B OF A -
BofA Proposes Loan-Forgiveness DealPosted by GLOZAL on August 3, 2011 at 8:00am
.Bank of America Corp. is having preliminary conversations about a home-foreclosure settlement that would reduce the amounts owed by some of its troubled borrowers in exchange for a broad release from legal claims against the lender, said people familiar with the talks.
The largest U.S. bank by assets is discussing the proposal with state and federal officials who are prodding the country's biggest banks toward a multibillion-dollar deal to atone for foreclosure errors. It isn't clear if the talks will result in a final deal, these people said.
The conversations illustrate how the Charlotte, N.C., lender is trying to get its arms around an array of woes linked to the 2008 purchase of mortgage lender Countrywide Financial Corp. That $2.5 billion deal saddled the bank with hundreds of thousands of delinquent borrowers and thrust it into the middle of the foreclosure-paperwork crisis last fall.
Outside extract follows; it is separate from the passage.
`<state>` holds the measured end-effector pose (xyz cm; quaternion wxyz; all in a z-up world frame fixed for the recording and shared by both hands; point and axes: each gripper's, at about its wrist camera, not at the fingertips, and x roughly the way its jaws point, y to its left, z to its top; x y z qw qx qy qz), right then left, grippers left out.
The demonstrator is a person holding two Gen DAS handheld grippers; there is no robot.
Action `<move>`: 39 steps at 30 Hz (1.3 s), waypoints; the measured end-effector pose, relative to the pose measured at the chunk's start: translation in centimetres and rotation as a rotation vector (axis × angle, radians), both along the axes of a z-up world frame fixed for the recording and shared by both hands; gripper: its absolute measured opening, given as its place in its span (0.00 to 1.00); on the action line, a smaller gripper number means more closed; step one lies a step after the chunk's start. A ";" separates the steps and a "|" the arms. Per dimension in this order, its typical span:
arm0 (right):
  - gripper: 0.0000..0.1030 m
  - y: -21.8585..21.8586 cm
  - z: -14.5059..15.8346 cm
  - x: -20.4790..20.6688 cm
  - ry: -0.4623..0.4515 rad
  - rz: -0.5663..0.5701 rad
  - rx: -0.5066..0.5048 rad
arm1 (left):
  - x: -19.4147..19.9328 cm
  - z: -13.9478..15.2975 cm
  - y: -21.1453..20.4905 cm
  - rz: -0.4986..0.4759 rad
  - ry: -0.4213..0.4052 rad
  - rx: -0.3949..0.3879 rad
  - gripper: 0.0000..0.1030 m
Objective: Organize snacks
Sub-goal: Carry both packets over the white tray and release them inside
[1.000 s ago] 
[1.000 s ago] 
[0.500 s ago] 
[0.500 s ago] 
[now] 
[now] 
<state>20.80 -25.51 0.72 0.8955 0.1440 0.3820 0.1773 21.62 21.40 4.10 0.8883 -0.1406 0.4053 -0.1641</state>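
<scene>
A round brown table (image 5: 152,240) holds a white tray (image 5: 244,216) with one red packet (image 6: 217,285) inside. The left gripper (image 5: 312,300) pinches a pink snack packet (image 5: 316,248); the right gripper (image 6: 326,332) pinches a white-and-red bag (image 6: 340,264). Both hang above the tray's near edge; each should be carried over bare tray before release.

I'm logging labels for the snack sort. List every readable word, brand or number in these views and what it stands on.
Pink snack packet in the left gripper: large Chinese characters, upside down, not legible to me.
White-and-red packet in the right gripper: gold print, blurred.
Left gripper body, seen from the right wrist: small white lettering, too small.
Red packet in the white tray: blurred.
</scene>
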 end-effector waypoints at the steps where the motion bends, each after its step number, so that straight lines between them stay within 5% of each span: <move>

In late June, BofA announced an $8.5 billion settlement with a large group of mortgage-bond holders who lost money on mortgage-backed securities purchased before the U.S. housing collapse.
Bank of America and four other big banks have been in talks with state and federal officials about the ultimate cost of ending the foreclosure controversy since March. Progress has been slowed by a squabble among the banks over how to split the tab, with Wells Fargo & Co. telling government officials it should pay less than Bank of America or J.P Morgan Chase & Co., said people familiar with the matter.
As the discussions dragged on past the mid-June target set by U.S. officials, Bank of America began pressing officials for a speedy resolution, and it put forward its principal reduction proposal in one-on-one talks with state and federal officials. Meanwhile, negotiations continue with the banks as a group.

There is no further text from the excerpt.